▸ Exercise objective
Every line that appears in the listing is to be set down verbatim.

BEGIN Input data

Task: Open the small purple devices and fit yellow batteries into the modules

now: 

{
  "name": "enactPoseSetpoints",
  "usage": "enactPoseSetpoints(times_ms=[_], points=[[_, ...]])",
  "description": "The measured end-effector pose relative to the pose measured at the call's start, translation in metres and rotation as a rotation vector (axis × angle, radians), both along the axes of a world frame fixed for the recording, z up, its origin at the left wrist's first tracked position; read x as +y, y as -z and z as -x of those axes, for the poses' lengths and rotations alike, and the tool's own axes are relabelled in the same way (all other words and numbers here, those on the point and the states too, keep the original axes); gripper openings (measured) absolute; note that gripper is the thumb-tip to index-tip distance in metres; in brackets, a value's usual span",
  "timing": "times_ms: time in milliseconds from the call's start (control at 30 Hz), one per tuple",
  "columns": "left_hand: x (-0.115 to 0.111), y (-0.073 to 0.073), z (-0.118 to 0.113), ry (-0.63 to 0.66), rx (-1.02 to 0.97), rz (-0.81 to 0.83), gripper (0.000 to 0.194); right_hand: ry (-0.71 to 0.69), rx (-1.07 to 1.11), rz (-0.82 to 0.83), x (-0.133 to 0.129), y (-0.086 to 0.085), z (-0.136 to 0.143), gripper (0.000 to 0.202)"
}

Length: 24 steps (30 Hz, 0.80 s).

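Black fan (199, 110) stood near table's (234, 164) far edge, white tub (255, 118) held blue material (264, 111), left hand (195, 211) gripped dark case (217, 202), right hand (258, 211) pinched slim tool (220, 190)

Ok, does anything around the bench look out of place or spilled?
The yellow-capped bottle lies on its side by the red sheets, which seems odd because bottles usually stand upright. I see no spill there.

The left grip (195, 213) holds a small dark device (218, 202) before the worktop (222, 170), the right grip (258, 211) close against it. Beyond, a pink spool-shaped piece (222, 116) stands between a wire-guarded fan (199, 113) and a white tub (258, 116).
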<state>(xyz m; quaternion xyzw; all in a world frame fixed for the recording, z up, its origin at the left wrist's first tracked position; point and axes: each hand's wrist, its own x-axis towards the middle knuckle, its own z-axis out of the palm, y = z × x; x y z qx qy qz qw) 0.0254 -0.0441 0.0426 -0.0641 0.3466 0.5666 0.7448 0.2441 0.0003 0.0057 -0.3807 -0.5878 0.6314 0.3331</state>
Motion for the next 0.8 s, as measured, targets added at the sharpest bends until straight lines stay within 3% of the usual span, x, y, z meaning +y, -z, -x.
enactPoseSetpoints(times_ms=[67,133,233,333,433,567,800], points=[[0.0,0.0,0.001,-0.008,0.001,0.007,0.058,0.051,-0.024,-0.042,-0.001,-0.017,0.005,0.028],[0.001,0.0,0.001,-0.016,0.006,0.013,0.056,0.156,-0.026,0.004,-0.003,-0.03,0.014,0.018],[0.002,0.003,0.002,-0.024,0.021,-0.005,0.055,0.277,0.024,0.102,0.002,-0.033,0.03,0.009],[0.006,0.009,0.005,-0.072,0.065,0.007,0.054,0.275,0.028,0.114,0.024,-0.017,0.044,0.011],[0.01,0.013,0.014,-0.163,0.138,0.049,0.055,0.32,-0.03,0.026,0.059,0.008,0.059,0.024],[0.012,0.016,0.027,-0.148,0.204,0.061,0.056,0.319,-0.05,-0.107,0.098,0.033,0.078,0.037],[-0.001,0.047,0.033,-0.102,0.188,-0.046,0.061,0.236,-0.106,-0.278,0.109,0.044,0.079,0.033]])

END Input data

▸ Task solution
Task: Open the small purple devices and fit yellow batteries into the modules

now: 

{
  "name": "enactPoseSetpoints",
  "usage": "enactPoseSetpoints(times_ms=[_], points=[[_, ...]])",
  "description": "The measured end-effector pose relative to the pose measured at the call's start, translation in metres and rotation as a rotation vector (axis × angle, radians), both along the axes of a world frame fixed for the recording, z up, its origin at the left wrist's first tracked position; read x as +y, y as -z and z as -x of those axes, for the poses' lengths and rotations alike, and the tool's own axes are relabelled in the same way (all other words and numbers here, those on the point and the states too, keep the original axes); gripper openings (measured) absolute; note that gripper is the thumb-tip to index-tip distance in metres; in brackets, a value's usual span",
  "timing": "times_ms: time in milliseconds from the call's start (control at 30 Hz), one per tuple",
  "columns": "left_hand: x (-0.115 to 0.111), y (-0.073 to 0.073), z (-0.118 to 0.113), ry (-0.63 to 0.66), rx (-1.02 to 0.97), rz (-0.81 to 0.83), gripper (0.000 to 0.194); right_hand: ry (-0.71 to 0.69), rx (-1.07 to 1.11), rz (-0.82 to 0.83), x (-0.133 to 0.129), y (-0.086 to 0.085), z (-0.136 to 0.143), gripper (0.000 to 0.202)"
}

Length: 24 steps (30 Hz, 0.80 s).

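Black fan (199, 110) stood near table's (234, 164) far edge, white tub (255, 118) held blue material (264, 111), left hand (195, 211) gripped dark case (217, 202), right hand (258, 211) pinched slim tool (220, 190)

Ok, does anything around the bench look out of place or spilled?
The yellow-capped bottle lies on its side by the red sheets, which seems odd because bottles usually stand upright. I see no spill there.

The left grip (195, 213) holds a small dark device (218, 202) before the worktop (222, 170), the right grip (258, 211) close against it. Beyond, a pink spool-shaped piece (222, 116) stands between a wire-guarded fan (199, 113) and a white tub (258, 116).
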<state>(xyz m; quaternion xyzw; all in a world frame fixed for the recording, z up, its origin at the left wrist's first tracked position; point and axes: each hand's wrist, its own x-axis towards the middle knuckle, its own z-axis out of the palm, y = z × x; x y z qx qy qz qw) 0.0254 -0.0441 0.0426 -0.0641 0.3466 0.5666 0.7448 0.2441 0.0003 0.0057 -0.3807 -0.5878 0.6314 0.3331</state>
Motion for the next 0.8 s, as measured, targets added at the sharpest bends until straight lines stay within 3% of the usual span, x, y, z meaning +y, -z, -x.
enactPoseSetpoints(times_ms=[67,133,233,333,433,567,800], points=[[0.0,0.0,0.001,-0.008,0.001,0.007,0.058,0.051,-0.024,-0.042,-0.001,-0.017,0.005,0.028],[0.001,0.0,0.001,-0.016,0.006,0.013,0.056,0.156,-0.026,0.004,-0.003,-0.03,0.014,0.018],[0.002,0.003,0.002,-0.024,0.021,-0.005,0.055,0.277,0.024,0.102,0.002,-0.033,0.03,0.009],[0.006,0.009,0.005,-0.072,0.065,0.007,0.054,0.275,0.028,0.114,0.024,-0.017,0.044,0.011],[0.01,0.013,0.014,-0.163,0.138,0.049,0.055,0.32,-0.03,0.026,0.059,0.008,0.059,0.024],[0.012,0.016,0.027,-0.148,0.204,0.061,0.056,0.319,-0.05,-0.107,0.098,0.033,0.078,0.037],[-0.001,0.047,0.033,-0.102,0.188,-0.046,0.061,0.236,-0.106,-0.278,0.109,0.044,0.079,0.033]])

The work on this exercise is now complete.